Development¶
Build & Run¶
npm run build # Compile TypeScript + copy dashboard assets
npm run dev # Watch mode (tsc --watch)
npm start # Run server (stdio)
npm start -- --http # Run server (HTTP/SSE transport)
npm test # Run fast source-level tests
npm run test:integration:stdio # Fresh-build stdio integration suite
npm run test:integration:http # Fresh-build HTTP transport integration suite
npm run verify # Source + stdio integration + HTTP integration + dist freshness check
Project Structure¶
overwatch/
├── src/
│ ├── app.ts # Core app/bootstrap + transport-neutral tool registration
│ ├── index.ts # Stdio entrypoint + graceful shutdown
│ ├── config.ts # Config parsing and validation
│ ├── types.ts # Shared types + Zod schemas
│ ├── tools/ # MCP tool modules (one per domain)

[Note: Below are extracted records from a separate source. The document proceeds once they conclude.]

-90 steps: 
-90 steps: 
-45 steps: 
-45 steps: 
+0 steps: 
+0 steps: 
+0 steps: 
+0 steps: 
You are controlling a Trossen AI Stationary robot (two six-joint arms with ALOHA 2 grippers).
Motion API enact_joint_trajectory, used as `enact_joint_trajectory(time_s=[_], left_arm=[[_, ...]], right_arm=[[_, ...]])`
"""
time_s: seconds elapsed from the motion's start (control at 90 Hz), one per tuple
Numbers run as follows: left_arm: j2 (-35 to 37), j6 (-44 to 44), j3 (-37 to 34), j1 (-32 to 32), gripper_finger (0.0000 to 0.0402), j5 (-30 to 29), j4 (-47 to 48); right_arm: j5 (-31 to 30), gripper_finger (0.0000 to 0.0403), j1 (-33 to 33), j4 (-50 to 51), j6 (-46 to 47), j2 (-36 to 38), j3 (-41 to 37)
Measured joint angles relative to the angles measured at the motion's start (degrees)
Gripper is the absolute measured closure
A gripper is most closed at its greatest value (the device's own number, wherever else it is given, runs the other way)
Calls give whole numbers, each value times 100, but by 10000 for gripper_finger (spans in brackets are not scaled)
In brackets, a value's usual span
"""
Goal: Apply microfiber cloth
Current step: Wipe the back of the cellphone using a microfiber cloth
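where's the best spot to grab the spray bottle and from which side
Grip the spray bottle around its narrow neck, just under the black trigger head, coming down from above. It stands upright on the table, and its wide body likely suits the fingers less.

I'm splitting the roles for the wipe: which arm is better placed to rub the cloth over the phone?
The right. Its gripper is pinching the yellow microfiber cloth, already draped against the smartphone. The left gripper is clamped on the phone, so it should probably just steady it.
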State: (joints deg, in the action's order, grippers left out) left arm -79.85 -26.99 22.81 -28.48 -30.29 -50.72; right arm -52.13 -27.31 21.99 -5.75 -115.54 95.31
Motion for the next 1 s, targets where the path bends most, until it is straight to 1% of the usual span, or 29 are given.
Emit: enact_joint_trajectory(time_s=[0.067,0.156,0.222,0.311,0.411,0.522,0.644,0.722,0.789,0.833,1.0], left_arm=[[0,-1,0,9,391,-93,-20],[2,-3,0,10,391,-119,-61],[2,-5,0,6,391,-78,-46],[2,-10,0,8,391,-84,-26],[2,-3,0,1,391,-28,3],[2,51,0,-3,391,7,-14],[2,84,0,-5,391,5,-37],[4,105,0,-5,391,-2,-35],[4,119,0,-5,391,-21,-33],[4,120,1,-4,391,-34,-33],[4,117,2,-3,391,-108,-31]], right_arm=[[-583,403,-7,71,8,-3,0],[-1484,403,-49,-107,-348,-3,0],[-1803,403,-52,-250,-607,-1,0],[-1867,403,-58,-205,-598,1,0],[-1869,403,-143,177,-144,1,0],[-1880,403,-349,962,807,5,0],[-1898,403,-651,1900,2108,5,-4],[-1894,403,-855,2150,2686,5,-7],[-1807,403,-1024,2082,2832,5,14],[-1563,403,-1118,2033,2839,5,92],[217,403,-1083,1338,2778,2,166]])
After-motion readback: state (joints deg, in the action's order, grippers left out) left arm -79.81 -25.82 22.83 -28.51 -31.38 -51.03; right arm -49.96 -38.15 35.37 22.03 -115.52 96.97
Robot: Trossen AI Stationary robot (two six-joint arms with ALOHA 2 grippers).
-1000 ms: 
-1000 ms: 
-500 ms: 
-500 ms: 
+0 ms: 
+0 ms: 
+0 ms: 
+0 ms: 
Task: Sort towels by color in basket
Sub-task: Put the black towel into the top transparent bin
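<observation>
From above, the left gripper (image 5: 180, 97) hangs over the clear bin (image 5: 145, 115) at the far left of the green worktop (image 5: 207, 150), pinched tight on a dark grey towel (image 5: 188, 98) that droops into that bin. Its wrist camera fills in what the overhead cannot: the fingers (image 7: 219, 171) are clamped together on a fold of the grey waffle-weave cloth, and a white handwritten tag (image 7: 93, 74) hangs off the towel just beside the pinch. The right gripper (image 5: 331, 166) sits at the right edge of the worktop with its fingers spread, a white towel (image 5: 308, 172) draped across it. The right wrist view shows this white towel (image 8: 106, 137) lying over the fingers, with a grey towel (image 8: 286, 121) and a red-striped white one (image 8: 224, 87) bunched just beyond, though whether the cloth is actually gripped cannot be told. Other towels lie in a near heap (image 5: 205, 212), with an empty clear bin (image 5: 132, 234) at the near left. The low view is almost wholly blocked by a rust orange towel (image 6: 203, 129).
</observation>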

│ │ ├── state.ts # get_state, run_lab_preflight, run_graph_health, get_history, export_graph
│ │ ├── scoring.ts # next_task, validate_action
│ │ ├── findings.ts # report_finding
│ │ ├── exploration.ts # query_graph, find_paths
│ │ ├── agents.ts # register_agent, dispatch_agents, dispatch_subnet_agents, get_agent_context, update_agent, agent_heartbeat
│ │ ├── decision-log.ts # get_decision_log (P3.1)
│ │ ├── introspection.ts # explain_action (P3.2)
│ │ ├── timeline.ts # get_timeline (P3.3)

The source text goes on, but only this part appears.